Sunday, November 4, 2012

My Mama.....

My heart broke this morning, as I watched a Gentleman in our congregation struggle with his grief on this, All Saints Day(observed). He recently lost his wife, and her name was read today, along with all of the others of our number who went on to their reward in the past year - those who from their labors rest. Inevitably, my thoughts turned to my parents - gone too soon and for so long. It is only fitting on this day of remembrance, that I choose my Parents as my "Thankful Thing". I think it best, if I give each Parent their own day, so today.....I start with Mama, who has been gone from me for almost 2/3's of my life. My Mother was an amazing woman -a strong willed, outspoken woman ahead of her time - a broken woman. I came to my parents late in life - Mama was mortified to find herself expecting at 39 - old in that day and time. When I was just a few months old, my Mother was diagnosed with Breast cancer. After her mastectomy, she was told to go home and find someone to raise her baby - she was given just a few months to live. I can see how she must have been, like in a movie - so spirited and beautiful....so mutilated and terrified. But in her inimitable fashion, Mama did not lay down and die - rather she began the fight of her life. My Mother came from a long line of Baptist Ministers, was in fact, married to one...her faith suddenly became real to her - grew feet and muscle and backbone. She lived 6 months, 12months - delighting in proving her Doctors wrong. Over the next 18 years, she would be in remission only a few times - and then, for only a few months. All told she had 3 bouts of breast cancer, 2 mastectomies, lung cancer, twice; bone cancer - which crippled her when I was 15, and then - cruelest of all - stomach cancer which robbed her of her ability to eat anything other than red jello....to this day, I can not abide red jello.
   You would think with all of this suffering, the house I grew up in would have been a gloomy, depressing place to live.
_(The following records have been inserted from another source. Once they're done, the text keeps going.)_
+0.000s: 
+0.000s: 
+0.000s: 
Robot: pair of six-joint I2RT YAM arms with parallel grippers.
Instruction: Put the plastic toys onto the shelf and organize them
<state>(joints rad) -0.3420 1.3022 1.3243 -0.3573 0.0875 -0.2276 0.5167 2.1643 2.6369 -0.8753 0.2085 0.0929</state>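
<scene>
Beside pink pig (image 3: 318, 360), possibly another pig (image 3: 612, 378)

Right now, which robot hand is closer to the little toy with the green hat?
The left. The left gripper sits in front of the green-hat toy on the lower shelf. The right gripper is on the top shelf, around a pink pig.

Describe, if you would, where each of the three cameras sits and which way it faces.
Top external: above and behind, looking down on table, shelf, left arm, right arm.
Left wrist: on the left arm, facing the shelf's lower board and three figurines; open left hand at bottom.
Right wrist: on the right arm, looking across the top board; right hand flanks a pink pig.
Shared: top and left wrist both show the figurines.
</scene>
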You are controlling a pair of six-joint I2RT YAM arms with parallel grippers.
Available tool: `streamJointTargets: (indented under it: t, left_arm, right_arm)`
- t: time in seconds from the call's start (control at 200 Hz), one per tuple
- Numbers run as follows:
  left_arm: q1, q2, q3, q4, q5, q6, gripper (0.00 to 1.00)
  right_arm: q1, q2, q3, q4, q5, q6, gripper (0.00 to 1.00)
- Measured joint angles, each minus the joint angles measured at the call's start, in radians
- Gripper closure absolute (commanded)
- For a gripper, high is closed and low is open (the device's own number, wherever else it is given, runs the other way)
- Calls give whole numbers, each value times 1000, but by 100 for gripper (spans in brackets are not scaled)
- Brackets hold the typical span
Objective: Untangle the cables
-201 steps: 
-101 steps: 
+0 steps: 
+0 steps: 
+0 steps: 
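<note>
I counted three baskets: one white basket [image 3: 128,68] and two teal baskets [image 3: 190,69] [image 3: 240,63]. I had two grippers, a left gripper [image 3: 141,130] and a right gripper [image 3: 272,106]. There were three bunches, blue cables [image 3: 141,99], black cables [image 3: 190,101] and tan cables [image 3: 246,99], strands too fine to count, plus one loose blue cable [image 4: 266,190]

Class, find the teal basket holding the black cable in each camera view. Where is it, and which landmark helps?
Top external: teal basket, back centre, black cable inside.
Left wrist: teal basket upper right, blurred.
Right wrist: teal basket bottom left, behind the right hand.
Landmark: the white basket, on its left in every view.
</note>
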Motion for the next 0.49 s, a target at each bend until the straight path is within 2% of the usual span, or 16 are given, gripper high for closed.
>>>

You would think that my Mothers body, which bore the marks of the surgeons wrath - which was grotesque in a way, would have been repulsive. You might think that we were a family so wounded and without hope that we were unable to function...but if  you were to think that, you would be so wrong. If my Mother received a bad report from the Doctor - if a new spot of cancer was found, or more surgery was needed,she would go home and turn off all of the lights. There would be no music, no TV, no talking. She sat in the dark drinking Buttermilk, and wallowing in pity, fear and doubt. She stared out the kitchen window, seeing the unseen - paralyzed with the reality of her life. The next morning, the lights would be on, the music would play, the laughter would flow, and Mama's smile would once again light up all of our lives. She got about the business of living, because she and her God had once again faced down the specter of death. The mastectomies left giant, gaunt hollows in my Mothers chest. These hollows cushioned my head, as if they had been carved out for just that purpose, and when she hugged me, I could get so much closer to her than my friends could get to their Mothers. Just like the Velveteen Rabbit, the beauty of my Mothers body came from how much she was loved. We went about the ordinary tasks of our days feeling blessed that we had been given another day together. Every night I was lulled to sleep by the sound of my Parents praying together - always the same prayer...."Most Gracious Heavenly Father, let me live to see my Kelley grown", "Let Dot live to raise our girl...." My Mother was a wonderful listener, a good wife and Mother, a treasured friend, an artist, president of the PTA, an encourager, a woman whose arms never tired of giving hugs and snuggling up in bed, a good cook, a virtuous woman and a terrible and very loud singer of hymns. My Mother was.......everything, and when she died, 3 months after I entered college, my world crumbled. Wounded, fragile, frightened - those words don't even begin to describe how I was in the months and years that followed.
   On Mothers Day, in my family, we had the same ritual each year. My Father would purchase a white orchid for my Mother to wear, as her Mother had passed away. My Mother would take her clippers to our beautiful red rose bush, and fashion a corsage for me, and a boutonniere for my Father, signifying that we had living Mothers. The year I was 13, my Mama was in desperate straights physically, and every movement she made was an effort borne of agony.  On this particular Saturday before Mothers Day,she sat with the red roses in front of her, slumped over the kitchen table....she heard me come in, and raised her head. She looked at me with a look of such love, that I can still feel it today and said - "I wish we had a pink rosebush, cause Mama's half dead!" The truth of the matter is, my Mother was never more alive than at that moment; bent, broken, mutilated and hurting - for she was a living testament to the grace and goodness of the Lord, to the power of walking fully in faith and hope. Thanks be to God, for the gift of my Mother.